▸ **PROMPT**
In the data below, find each line carrying the string "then" and copy it out.

[Data excerpts]

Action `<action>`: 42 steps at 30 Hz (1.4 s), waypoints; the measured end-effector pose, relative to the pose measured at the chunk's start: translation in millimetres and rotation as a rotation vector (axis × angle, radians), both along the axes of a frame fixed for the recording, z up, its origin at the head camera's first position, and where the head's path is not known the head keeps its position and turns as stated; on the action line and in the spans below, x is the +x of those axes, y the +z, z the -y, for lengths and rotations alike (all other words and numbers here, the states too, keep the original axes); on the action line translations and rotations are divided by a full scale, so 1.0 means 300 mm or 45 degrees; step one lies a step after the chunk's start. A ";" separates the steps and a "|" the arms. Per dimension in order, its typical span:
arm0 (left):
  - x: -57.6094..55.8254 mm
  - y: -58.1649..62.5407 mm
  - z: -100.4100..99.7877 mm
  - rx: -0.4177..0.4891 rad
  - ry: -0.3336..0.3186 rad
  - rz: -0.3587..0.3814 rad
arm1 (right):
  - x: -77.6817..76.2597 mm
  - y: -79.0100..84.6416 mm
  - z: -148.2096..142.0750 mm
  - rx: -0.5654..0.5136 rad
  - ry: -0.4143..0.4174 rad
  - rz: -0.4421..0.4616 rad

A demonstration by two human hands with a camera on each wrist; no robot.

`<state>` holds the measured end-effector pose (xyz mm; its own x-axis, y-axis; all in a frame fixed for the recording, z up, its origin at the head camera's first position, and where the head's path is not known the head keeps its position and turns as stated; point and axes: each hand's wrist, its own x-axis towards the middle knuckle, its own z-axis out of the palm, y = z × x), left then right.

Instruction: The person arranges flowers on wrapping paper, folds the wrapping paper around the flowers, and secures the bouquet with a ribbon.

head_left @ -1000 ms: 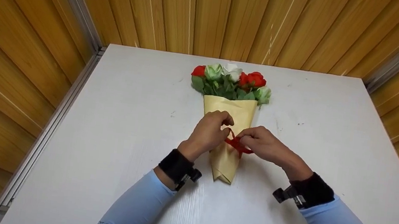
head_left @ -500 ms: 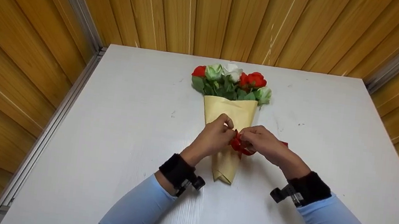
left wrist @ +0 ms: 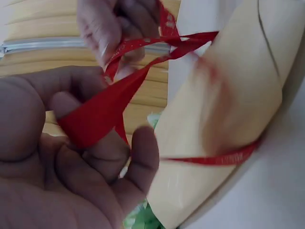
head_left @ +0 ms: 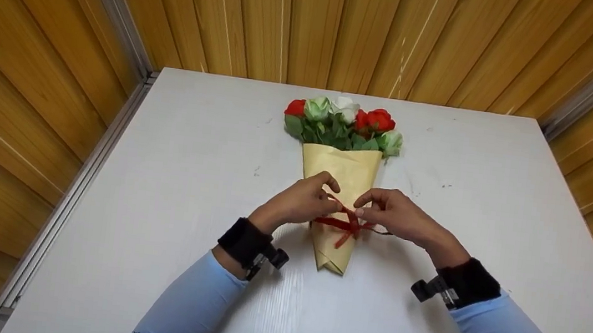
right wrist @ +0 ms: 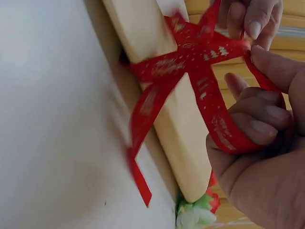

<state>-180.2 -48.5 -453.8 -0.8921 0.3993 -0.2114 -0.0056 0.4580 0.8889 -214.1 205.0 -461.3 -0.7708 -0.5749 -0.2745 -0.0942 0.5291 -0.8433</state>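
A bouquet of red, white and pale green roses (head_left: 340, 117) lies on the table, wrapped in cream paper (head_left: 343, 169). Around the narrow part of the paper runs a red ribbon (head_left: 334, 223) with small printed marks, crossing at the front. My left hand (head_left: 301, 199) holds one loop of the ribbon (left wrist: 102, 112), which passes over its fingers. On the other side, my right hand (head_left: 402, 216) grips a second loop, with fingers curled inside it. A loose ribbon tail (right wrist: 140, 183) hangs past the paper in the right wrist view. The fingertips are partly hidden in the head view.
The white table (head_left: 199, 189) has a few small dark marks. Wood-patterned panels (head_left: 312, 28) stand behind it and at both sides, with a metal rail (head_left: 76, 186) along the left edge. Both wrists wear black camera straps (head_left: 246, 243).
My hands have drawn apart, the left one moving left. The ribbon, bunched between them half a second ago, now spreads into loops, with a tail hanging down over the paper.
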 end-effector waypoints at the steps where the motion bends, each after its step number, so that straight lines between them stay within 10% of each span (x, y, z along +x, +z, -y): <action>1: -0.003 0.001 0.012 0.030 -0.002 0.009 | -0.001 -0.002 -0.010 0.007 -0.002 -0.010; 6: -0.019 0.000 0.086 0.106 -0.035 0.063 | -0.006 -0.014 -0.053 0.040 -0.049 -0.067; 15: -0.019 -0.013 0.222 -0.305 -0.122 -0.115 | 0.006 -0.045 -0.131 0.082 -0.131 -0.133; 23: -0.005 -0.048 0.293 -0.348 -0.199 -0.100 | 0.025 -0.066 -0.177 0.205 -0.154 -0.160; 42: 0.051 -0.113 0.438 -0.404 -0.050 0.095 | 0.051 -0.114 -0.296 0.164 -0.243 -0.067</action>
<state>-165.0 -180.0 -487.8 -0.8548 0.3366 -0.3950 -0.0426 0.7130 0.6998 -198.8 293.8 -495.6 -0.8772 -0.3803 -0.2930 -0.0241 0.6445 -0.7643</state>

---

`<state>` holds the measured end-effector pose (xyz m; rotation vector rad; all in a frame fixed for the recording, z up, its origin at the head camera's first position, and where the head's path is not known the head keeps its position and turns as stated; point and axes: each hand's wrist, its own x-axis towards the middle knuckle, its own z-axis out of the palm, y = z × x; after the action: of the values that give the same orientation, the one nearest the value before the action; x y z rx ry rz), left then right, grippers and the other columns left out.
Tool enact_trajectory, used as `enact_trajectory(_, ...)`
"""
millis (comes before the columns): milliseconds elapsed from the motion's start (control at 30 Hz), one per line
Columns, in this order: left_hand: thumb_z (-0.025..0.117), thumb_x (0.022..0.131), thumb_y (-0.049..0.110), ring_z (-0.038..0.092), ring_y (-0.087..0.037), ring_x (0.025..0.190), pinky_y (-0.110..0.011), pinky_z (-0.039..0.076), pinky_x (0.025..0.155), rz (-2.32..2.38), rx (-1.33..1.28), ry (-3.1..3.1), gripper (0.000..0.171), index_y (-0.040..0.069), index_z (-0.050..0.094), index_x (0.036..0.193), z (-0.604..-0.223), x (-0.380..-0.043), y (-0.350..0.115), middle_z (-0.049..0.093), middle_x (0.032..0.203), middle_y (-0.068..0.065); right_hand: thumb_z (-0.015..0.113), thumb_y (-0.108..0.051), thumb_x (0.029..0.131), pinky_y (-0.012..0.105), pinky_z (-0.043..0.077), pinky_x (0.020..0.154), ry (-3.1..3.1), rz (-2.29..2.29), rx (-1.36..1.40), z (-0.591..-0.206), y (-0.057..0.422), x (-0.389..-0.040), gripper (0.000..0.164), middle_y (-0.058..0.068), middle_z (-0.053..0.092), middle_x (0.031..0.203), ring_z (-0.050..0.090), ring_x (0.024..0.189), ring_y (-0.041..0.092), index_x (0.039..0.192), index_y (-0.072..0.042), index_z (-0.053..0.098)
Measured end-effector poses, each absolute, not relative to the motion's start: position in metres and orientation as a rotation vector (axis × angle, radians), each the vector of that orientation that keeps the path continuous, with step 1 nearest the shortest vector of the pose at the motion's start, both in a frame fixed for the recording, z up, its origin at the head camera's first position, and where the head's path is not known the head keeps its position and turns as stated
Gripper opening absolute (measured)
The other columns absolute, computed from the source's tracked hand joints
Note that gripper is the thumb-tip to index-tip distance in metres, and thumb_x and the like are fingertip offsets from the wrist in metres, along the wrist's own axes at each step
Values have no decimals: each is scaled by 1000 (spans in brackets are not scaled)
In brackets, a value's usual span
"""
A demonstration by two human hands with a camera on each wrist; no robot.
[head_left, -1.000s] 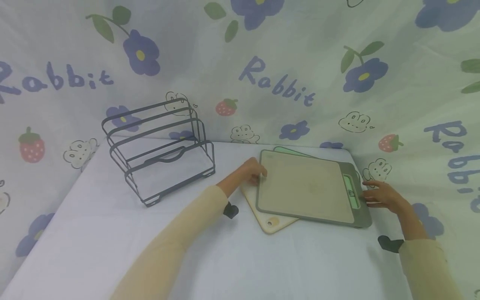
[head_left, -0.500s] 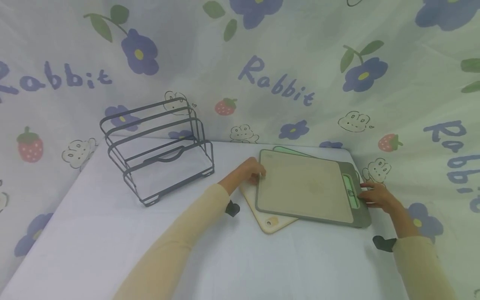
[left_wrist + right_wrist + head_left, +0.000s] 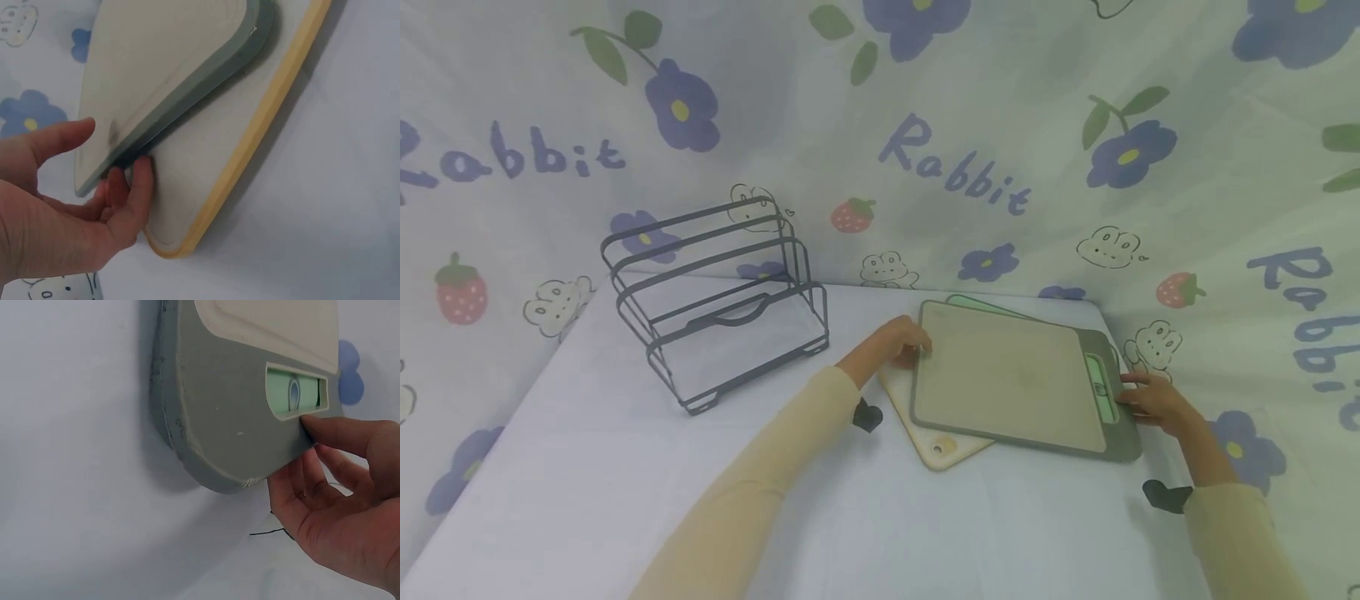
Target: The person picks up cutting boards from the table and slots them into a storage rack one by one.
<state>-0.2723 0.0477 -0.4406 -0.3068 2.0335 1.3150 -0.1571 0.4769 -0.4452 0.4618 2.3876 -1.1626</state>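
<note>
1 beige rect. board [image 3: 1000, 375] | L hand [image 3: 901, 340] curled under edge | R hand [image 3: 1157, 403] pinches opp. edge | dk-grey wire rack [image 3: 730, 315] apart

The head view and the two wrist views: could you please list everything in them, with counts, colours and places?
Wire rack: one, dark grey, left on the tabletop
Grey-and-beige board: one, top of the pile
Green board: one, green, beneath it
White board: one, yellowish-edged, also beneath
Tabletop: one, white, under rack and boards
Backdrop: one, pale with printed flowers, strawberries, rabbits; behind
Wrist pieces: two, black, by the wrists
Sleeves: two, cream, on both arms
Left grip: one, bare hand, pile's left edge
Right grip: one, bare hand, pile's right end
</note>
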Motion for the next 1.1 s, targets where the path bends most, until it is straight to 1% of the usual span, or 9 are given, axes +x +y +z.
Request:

▸ **RESPONSE**
`<state>` holds the measured end-effector pose (xyz mm; its own x-axis, y-axis; all in a frame fixed for the recording, z up, its origin at the head camera's first position, and where the head's path is not known the head keeps its position and turns as stated; point and axes: each hand's wrist, its own x-axis towards the middle knuckle, its own z-axis out of the palm, y = z × x), left then right.
`<state>` holds the measured end-effector pose (xyz m; rotation vector rad; all in a frame fixed for the recording, z up, its origin at the head camera's first position, and where the head's path is not known the head keeps its position and turns as stated; point and axes: each hand's wrist, its own x-axis towards the middle knuckle, its own z-axis out of the palm, y = z × x; after the action: of the values that give the same orientation, the one nearest the value before the action; x y z rx ry rz), left then right, grippers and the other columns left out.

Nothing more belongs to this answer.